Теревинфия, заботясь о сохранности хозяйского имущества не хуже любого пастуха или егеря, велела доставить паланкин к женским покоям, усадила в него девушек и задернула занавески. Только после этого она позвала солдат, напомнила им приказ не разговаривать с невольницами, велела нести паланкин осторожно, памятуя о дожде и грязи, и проводила до ворот особняка, где их дожидался привратник Джарвиль с факельщиками.
До дома Кембри-Б’саи было недалеко, но путь занял полчаса, потому что у маршальских ворот собралось множество паланкинов и образовался затор; носильщики толкались и переругивались, стараясь как можно скорее выбраться из-под дождя.
– Вот дурачье! – воскликнула Мериса, выглядывая в щелку между тяжелыми занавесями. – Выстроились бы в очередь, пропускали бы по два разом. Глянь, вон там драку затеяли! Хорошо, что у нас солдаты, – хоть какая-то польза от Сенчо.
– Душно-то как! – пожаловалась Майя. – Того и гляди дурно станет. Далеко еще?
– Конечно, когда бароны и знаменитые шерны приезжают, к ним со всем уважением относятся, не то что к нам, – продолжала Мериса, не обращая на нее внимания. – Ой, погляди, какой у нас факельщик хорошенький!
Тризат, наклонившись к занавескам паланкина, извинился за задержку и сказал, что сейчас все уладит.
– Дорогу эскорту верховного советника! – воскликнул он, расталкивая толпу.
Паланкин качало, в давке солдаты сбились с шага, дождь беспрестанно стучал по крыше. Майе и впрямь стало дурно, но тут шум стих, и сквозь занавеси ярко засияли светильники. Паланкин опустили на землю, тризат что-то скомандовал солдатам, и они удалились.
– Можно выходить? – взволнованно спросила Майя у Мерисы, сообразив, что наконец-то они приехали.
– Нет пока, – ответила белишбанская невольница. – Сейчас придет распорядитель, дворецкий или здешняя сайет – ну, как Теревинфия, только нравом подобрее. Погоди, недолго ждать осталось.

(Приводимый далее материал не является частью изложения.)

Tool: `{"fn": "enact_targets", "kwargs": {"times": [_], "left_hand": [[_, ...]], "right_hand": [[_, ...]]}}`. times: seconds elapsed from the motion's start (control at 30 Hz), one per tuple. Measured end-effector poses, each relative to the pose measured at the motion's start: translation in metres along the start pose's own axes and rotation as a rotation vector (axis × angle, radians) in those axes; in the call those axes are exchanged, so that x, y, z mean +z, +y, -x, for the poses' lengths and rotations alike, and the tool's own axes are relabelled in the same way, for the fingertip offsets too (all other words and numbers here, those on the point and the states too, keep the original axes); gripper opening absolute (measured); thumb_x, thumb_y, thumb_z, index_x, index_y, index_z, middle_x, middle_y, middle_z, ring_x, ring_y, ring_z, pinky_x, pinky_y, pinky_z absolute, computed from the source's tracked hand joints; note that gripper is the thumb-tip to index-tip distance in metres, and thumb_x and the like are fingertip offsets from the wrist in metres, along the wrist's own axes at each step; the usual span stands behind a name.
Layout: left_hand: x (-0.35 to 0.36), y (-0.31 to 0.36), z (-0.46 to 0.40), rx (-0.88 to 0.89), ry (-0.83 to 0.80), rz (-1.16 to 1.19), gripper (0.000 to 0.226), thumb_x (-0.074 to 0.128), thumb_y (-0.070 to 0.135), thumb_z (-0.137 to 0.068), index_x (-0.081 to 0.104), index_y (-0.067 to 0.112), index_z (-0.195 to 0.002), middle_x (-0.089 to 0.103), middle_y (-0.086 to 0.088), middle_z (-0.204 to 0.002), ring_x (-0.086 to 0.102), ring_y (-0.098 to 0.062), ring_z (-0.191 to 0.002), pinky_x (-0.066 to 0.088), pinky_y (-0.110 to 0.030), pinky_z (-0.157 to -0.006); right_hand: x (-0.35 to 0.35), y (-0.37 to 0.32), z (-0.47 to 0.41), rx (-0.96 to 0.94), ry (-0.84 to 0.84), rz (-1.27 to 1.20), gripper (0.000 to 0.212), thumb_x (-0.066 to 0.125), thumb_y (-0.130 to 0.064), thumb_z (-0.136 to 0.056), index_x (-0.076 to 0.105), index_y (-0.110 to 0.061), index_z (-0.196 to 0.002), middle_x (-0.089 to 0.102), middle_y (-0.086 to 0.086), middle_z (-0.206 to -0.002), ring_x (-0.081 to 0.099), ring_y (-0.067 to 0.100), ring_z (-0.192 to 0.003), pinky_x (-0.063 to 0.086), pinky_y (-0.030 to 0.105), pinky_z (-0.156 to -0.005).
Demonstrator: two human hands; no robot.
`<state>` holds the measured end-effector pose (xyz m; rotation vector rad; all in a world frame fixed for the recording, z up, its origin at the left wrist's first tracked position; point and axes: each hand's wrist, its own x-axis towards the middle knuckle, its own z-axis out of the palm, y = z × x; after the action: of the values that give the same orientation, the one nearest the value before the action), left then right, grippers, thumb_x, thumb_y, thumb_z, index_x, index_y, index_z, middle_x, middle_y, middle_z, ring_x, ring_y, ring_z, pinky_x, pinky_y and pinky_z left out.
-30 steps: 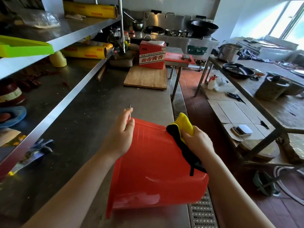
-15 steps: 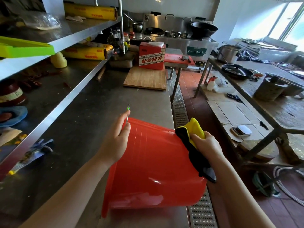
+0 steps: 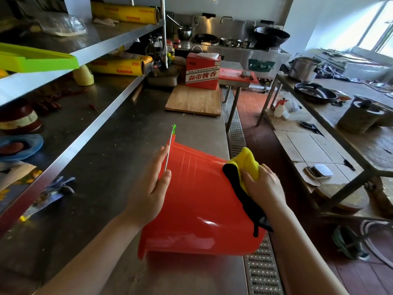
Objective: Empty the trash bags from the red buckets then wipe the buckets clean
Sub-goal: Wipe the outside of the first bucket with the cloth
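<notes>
we are wiping the red bucket [image 3: 197, 201], which is lying tipped on its side at the edge of the steel counter [image 3: 106, 167]. our left hand [image 3: 152, 188] is bracing the base with straight fingers, touching the wire handle [image 3: 169, 150]. our right hand [image 3: 262, 186] is clutching the yellow cloth [image 3: 246, 165] against the wall. we are best keeping the brace firm while dragging long strokes.

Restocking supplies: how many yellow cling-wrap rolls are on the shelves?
2. One roll lies on the top shelf; another roll lies on the lower shelf, with wrapped yellow packaging behind it that might hide more.
</notes>
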<state>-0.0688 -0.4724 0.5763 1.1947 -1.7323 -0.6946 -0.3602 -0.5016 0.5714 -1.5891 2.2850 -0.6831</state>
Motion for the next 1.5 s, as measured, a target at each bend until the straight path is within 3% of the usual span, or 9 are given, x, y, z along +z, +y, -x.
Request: {"fn": "enact_targets", "kwargs": {"times": [0.1, 0.3, 0.47, 0.63, 0.83, 1.0, 1.17, 1.5], "left_hand": [[-0.001, -0.003, 0.000, -0.004, -0.011, -0.030, 0.057, 0.031, 0.041, -0.102, 0.016, 0.034, -0.157, 0.014, 0.020, -0.162, 0.011, 0.003, -0.148, 0.018, -0.040, -0.123], [-0.001, -0.007, 0.000, -0.008, -0.007, -0.024, 0.060, 0.032, 0.044, -0.100, 0.016, 0.032, -0.157, 0.013, 0.019, -0.163, 0.010, 0.002, -0.149, 0.018, -0.044, -0.123], [0.000, -0.014, 0.003, -0.012, 0.054, -0.036, 0.064, 0.032, 0.050, -0.098, 0.021, 0.029, -0.157, 0.019, 0.017, -0.162, 0.016, 0.000, -0.148, 0.021, -0.046, -0.122], [-0.001, -0.020, 0.006, -0.016, 0.045, -0.008, 0.061, 0.031, 0.047, -0.100, 0.019, 0.029, -0.157, 0.019, 0.016, -0.162, 0.017, -0.004, -0.149, 0.021, -0.050, -0.121], [0.002, -0.009, 0.007, 0.067, 0.060, -0.011, 0.054, 0.031, 0.039, -0.102, 0.022, 0.032, -0.155, 0.023, 0.013, -0.162, 0.021, -0.007, -0.149, 0.024, -0.049, -0.121], [0.004, -0.006, 0.010, 0.114, 0.094, -0.035, 0.050, 0.032, 0.034, -0.102, 0.027, 0.032, -0.152, 0.028, 0.011, -0.160, 0.025, -0.007, -0.147, 0.027, -0.044, -0.120], [0.005, -0.004, 0.015, 0.082, 0.074, -0.007, 0.054, 0.031, 0.035, -0.102, 0.025, 0.025, -0.154, 0.025, 0.010, -0.162, 0.022, -0.005, -0.148, 0.021, -0.032, -0.120], [0.003, 0.004, 0.020, 0.123, 0.041, -0.035, 0.051, 0.033, 0.030, -0.102, 0.030, 0.024, -0.153, 0.030, 0.008, -0.159, 0.027, -0.009, -0.147, 0.026, -0.031, -0.119]], "right_hand": [[0.011, -0.024, -0.001, -0.116, 0.041, 0.022, 0.054, 0.044, -0.058, -0.092, 0.063, -0.013, -0.114, 0.058, 0.006, -0.132, 0.046, 0.028, -0.127, 0.034, 0.042, -0.108], [0.029, -0.060, 0.000, -0.201, 0.057, 0.005, 0.055, 0.035, -0.057, -0.096, 0.063, -0.015, -0.117, 0.062, 0.008, -0.129, 0.050, 0.028, -0.125, 0.036, 0.044, -0.107], [0.044, -0.109, 0.021, -0.335, 0.062, -0.024, 0.071, 0.018, -0.065, -0.083, 0.063, -0.020, -0.115, 0.063, 0.001, -0.124, 0.052, 0.026, -0.121, 0.037, 0.045, -0.105], [0.058, -0.144, 0.037, -0.437, 0.006, -0.020, 0.070, 0.021, -0.064, -0.082, 0.057, -0.021, -0.124, 0.058, -0.002, -0.129, 0.048, 0.026, -0.123, 0.036, 0.049, -0.107], [0.056, -0.132, 0.036, -0.471, 0.022, -0.055, 0.067, 0.029, -0.066, -0.082, 0.057, -0.022, -0.125, 0.059, -0.005, -0.130, 0.047, 0.021, -0.126, 0.036, 0.046, -0.108], [0.046, -0.108, 0.027, -0.429, 0.002, -0.072, 0.068, 0.035, -0.066, -0.078, 0.059, -0.020, -0.123, 0.060, -0.002, -0.131, 0.049, 0.022, -0.126, 0.037, 0.041, -0.108], [0.027, -0.059, 0.007, -0.280, -0.014, -0.043, 0.035, 0.054, -0.052, -0.088, 0.062, -0.020, -0.099, 0.067, 0.001, -0.109, 0.057, 0.026, -0.109, 0.043, 0.039, -0.091], [-0.005, 0.007, -0.010, 0.040, -0.058, -0.077, 0.039, 0.052, -0.061, -0.083, 0.061, -0.024, -0.090, 0.066, -0.001, -0.087, 0.061, 0.025, -0.086, 0.051, 0.038, -0.076]]}}
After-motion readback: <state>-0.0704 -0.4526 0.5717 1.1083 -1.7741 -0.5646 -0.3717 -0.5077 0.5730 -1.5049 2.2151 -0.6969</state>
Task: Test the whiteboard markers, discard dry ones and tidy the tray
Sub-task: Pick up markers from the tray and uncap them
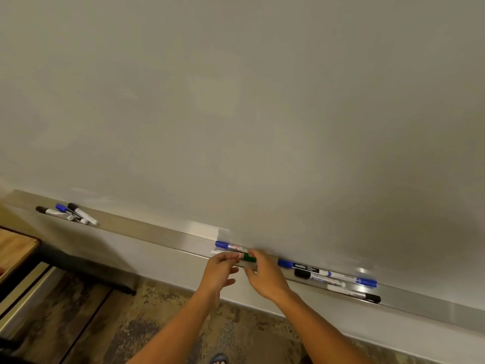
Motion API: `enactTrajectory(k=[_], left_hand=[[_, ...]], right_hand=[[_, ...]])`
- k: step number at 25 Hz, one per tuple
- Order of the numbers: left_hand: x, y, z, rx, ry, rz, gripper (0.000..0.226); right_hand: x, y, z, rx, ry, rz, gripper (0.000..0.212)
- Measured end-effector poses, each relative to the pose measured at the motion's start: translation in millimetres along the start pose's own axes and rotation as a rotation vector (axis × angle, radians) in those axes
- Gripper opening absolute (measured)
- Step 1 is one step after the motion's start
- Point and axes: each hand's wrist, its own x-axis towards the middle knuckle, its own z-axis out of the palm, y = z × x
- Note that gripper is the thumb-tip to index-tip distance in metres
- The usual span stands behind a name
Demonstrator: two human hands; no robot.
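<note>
At the tray (162,233), left hand (219,269) and right hand (265,277) both pinch the green marker (246,256); pull the cap straight off, barrel steadied.

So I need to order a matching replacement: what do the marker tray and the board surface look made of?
The tray looks like brushed metal, probably aluminium: silver-grey, with streaky glare patches. The whiteboard has a smooth, pale semi-gloss face with soft reflections just above the tray; whether it is painted steel or melamine cannot be told.
</note>
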Motion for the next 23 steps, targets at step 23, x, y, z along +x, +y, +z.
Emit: enactTrajectory(k=[23], left_hand=[[24,-12,-26,-0.086,0.023,0.000,0.016]], right_hand=[[15,-4,27,-0.598,0.193,-0.069,0.048]])
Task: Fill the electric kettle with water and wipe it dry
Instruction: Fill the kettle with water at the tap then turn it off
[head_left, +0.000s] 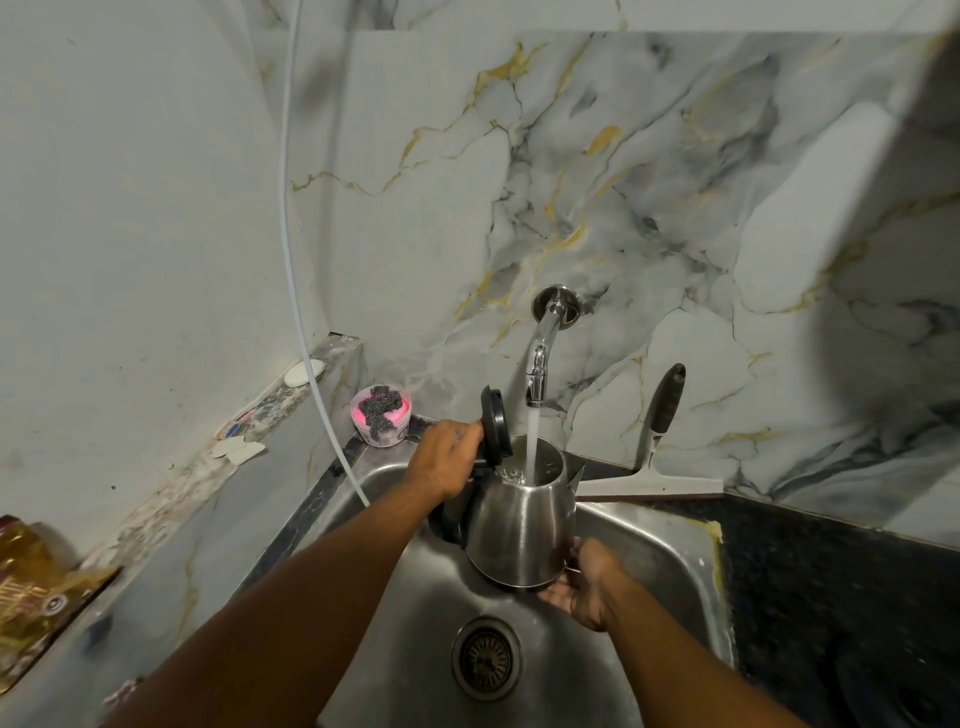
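Observation:
A steel electric kettle (522, 525) hangs over the sink (670, 551), its black lid (492, 423) swung open and upright. Water pours from the wall tap (540, 358) straight into the kettle's mouth. My left hand (444, 460) grips the black handle on the kettle's left side. My right hand (582, 584) cups the kettle's base from below at the right. No cloth is in view.
A pink tub with a steel scrubber (382, 415) stands at the sink's back left corner. A squeegee (654, 467) leans on the marble wall at the right. A white hose (291, 249) drops into the sink. The drain (485, 657) lies below. A dark counter (831, 597) lies to the right.

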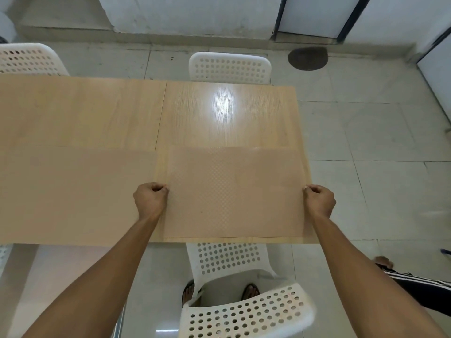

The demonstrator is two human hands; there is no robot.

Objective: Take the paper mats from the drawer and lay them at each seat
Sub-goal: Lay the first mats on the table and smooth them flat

Через несколько минут улыбающаяся светловолосая женщина лет тридцати пяти распахнула занавески паланкина.
– Вы У-Сенчо сопровождаете? – уточнила она. На ее небесно-голубом одеянии сверкали две изумрудные броши; у плеча поблескивала золотая фигурка леопарда на цепи.
– Да, сайет, – ответила Мериса, оперлась на предложенную руку и вышла из паланкина.